Les copropriétés résidentielles souffrent d’un déficit d’entretien chronique en raison de règles trop laxistes. Une large coalition demande au gouvernement de remédier à la situation en resserrant les règles entourant l’entretien des copropriétés de 10 unités et plus et la dotation du fonds de prévoyance.

Alors que le gouvernement propose des changements pour encadrer l’assurance des copropriétés, le groupe de travail sur la copropriété demande publiquement à Québec d’élargir les modifications aux règles régissant le marché du condo au-delà de la question de l’assurance.

Le groupe de travail est désormais formé de six organismes couvrant un large spectre de l’activité immobilière : des courtiers immobiliers, des constructeurs d’habitation, des assureurs, des propriétaires d’immeubles locatifs et des gestionnaires de copropriétés.
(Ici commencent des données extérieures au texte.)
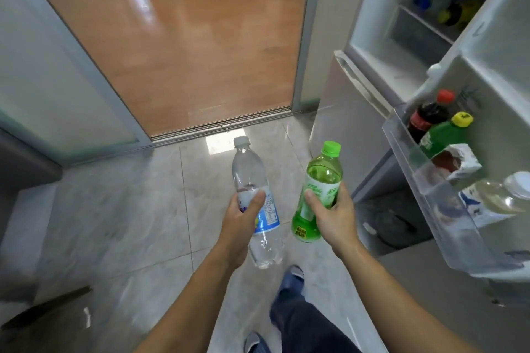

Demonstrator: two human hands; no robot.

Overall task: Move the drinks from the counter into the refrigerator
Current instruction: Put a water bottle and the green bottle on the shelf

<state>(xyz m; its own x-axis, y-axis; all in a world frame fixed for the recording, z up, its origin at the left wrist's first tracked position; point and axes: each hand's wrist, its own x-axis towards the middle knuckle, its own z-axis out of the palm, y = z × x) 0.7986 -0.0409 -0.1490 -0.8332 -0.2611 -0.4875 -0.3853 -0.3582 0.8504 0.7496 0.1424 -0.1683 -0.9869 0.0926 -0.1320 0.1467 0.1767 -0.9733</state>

Forte de ce consensus du milieu, la coalition exhorte le gouvernement à rendre obligatoire la divulgation d’un certificat d’état des parties communes de l’immeuble, d’un carnet d’entretien et d’une étude du fonds de prévoyance. Pour les ensembles de 10 unités et plus, le regroupement demande une plus grande transparence de l’information transmise aux acheteurs et aux copropriétaires.

Le certificat d’état d’immeuble identifie les parties communes assujetties au fonds de prévoyance. Il rapporte l’estimation produite par les professionnels de la durée de vie utile des composantes de l’immeuble. Il détermine ainsi la période probable de leur remplacement et des réparations majeures. Le certificat donne aussi une estimation des coûts pour le remplacement des composantes ou leur réparation.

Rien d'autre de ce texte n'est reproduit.